EXERCISE BRIEF:
What is wanted is an exact copy of the lines from the top of the listing through the line containing "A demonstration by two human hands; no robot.".

RECORDED INFORMATION:
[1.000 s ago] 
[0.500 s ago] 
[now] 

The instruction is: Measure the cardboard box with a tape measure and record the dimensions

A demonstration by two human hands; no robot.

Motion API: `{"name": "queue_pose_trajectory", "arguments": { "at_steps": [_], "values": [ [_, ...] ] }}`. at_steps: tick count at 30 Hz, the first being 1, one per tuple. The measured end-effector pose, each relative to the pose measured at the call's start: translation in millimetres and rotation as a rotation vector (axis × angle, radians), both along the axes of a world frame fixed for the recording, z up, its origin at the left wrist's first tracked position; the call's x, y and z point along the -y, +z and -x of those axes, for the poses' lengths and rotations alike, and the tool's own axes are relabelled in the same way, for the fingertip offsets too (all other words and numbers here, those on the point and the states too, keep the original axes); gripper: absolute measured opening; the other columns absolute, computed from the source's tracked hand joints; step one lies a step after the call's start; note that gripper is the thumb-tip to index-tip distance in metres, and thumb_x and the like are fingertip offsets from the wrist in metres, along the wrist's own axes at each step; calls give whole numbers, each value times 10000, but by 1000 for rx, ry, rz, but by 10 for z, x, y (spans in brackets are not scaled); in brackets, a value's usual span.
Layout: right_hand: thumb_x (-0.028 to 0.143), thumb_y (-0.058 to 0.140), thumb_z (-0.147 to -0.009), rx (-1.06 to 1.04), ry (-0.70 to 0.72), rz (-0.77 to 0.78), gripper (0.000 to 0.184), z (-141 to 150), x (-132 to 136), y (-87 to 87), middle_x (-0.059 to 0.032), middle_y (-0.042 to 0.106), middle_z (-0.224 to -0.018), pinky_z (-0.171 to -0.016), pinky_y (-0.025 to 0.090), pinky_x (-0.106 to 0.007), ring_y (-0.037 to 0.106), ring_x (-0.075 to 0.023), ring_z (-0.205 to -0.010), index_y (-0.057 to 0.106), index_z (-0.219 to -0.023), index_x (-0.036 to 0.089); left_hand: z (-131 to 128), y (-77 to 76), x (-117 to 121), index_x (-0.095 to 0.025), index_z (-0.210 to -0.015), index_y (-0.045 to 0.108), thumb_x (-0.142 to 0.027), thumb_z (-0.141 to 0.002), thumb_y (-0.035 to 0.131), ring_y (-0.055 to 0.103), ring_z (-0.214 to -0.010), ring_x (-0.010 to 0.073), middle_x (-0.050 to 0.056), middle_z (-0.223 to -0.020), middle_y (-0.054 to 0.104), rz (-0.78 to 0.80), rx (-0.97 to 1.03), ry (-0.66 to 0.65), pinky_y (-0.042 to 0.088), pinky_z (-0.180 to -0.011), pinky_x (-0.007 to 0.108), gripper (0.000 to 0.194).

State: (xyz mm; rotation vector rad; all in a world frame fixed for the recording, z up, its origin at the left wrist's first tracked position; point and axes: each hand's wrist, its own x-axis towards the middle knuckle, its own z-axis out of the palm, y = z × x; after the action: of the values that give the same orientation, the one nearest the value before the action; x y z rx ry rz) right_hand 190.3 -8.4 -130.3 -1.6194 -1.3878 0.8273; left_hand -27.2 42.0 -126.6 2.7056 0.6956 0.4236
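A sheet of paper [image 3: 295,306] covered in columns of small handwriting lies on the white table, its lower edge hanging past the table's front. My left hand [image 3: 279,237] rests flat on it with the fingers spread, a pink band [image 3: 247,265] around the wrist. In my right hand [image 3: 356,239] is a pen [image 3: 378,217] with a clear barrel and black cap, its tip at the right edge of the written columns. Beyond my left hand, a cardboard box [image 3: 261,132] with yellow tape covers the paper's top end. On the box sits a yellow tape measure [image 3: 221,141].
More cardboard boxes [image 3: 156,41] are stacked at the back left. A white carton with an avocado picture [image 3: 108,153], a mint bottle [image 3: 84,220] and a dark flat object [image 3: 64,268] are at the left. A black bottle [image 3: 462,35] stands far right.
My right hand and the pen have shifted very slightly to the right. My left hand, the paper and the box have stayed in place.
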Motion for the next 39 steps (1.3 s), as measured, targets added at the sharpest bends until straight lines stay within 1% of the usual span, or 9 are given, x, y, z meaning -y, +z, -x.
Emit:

SOLUTION BELOW:
[1.000 s ago] 
[0.500 s ago] 
[now] 

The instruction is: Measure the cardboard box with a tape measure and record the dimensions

A demonstration by two human hands; no robot.

No further answer is required.